From here you can edit individual recordings – the available options are rename, split and partial delete. It’s a shame, however, that there’s no series link option, which should be a vital part of any Freeview recorder feature list. It means programmes have to be scheduled individually, which is easy enough to do from the EPG but feels like a step backwards.
The single Freeview tuner is another limitation, as it means you can’t change channel if a recording is taking place, and even more galling is that when a programme is being recorded you can’t access any of the deck’s other functions – even the EPG, which is madness. You can, however, carry out tricks like pausing live TV and watching a programme from the start while it’s still being recorded – although to do the latter you have to hit the ‘i’ button and skip back, which is an unusual but effective way of doing it.
The onscreen programme banners are attractively presented, and don’t limit you to now and next information. You can search the entire channel list and check out what’s on days in advance without having to enter the full EPG. The display is also packed with colourful icons, telling you everything you could possibly need to know about the current programme – resolution, aspect ratio, audio description, genre and audio format to name but a few.
Also impressive is the remote, which uses large, rubbery buttons, all distinctly separated out and clearly labelled. Despite the wide array of functions it has to cover, it doesn’t feel cluttered or fiddly at all. Great work.
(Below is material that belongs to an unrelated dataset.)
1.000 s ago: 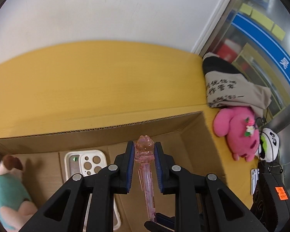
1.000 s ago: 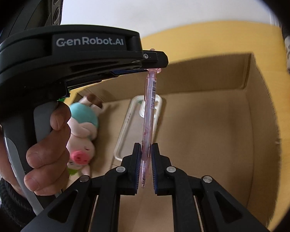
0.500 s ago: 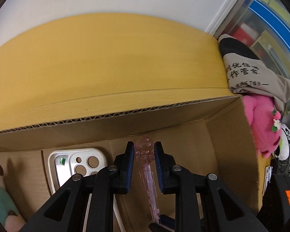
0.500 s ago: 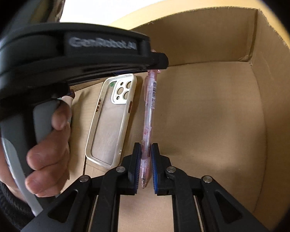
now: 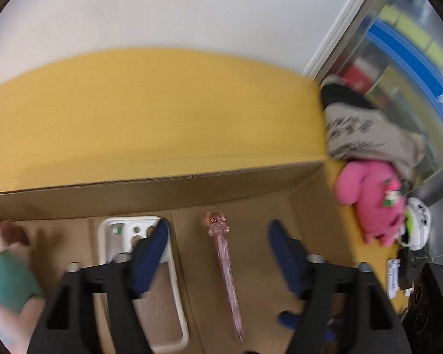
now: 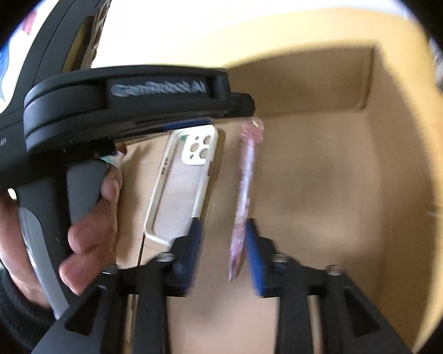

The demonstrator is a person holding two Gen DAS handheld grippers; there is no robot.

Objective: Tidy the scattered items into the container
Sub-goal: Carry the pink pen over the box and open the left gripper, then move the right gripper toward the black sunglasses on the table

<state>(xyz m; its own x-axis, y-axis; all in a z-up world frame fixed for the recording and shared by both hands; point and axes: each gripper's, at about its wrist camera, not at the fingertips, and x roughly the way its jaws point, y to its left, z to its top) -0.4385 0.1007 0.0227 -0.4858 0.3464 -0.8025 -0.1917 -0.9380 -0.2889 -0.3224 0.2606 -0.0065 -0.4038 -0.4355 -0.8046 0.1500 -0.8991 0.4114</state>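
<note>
Both jaws now parted, pink pen (image 5: 223,268) loose between them, inside box (image 6: 398,159)

a yellow wooden table (image 5: 150,112) fills the view, running back to a white wall. sitting right on it is an open cardboard box (image 5: 162,190), its far wall standing up across the middle; in the right wrist view the box (image 6: 366,79) shows its far right corner with the tabletop (image 6: 319,29) beyond. off the box's right side, on the table, there's a pink plush toy (image 5: 375,200), with a grey printed cloth (image 5: 369,135) just behind it and a small white panda-faced toy (image 5: 419,224) tucked beside it. near the table's right edge lie some small dark gadgets, too blurred to name.
</note>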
While watching Freeview, channel changing is very quick and it’s also quick to load digital text. As for picture quality, studio-shot high-definition programmes like ”Alan Carr Chatty Man” and ”Strictly Come Dancing” boast that dazzlingly sharp and shiny look that makes hi-def so irresistible. Meanwhile, dramas like ”Accused” on BBC One HD are reproduced with amazing depth and density. Colours have a natural, nuanced look about them, and skin tones look particularly good. There’s no noise, juddering or other nastiness to sully the picture either.
The great news is that these superb-looking pictures are captured on the hard disk without any perceptible decrease in quality. Detail remains sharp, there’s no digital noise and colours look every bit as accurate as they do live. Standard definition pictures also come up smelling of roses – the upscaling process introduces no artefacts, colours retain their strength and detail is crisp.
A clean bill of health on the Freeview side then, but how does it fare with Blu-ray? A similar prognosis we’re happy to say – ”Watchmen” looks gorgeous, with its bold comic book colours splashed across the screen with striking vibrancy, while sharp detail rendering gives the image incredible clarity. We’re sold. It’s also relatively quick to load discs, firing up ”Terminator Salvation” in well under a minute and ‘Watchmen” closer to 30 seconds.
It also does a terrific job with the other types of media it supports – compressed music and CDs sound clean and well-balanced, while DivX videos play without a hitch and look as good as we’ve seen them.
All things considered, the BD-C8500 is a great idea well realised. It combines two of the hottest home entertainment technologies – Freeview HD and Blu-ray – in a single stylish unit, without compromising on picture quality in either department. We’re also big fans of the feature list, which includes modern must-haves like DLNA networking and Internet access, plus the operating system is top-notch. It’s just a shame that the recording limitations and lack of series link make it feel a lot less flexible than ‘dedicated’ PVRs.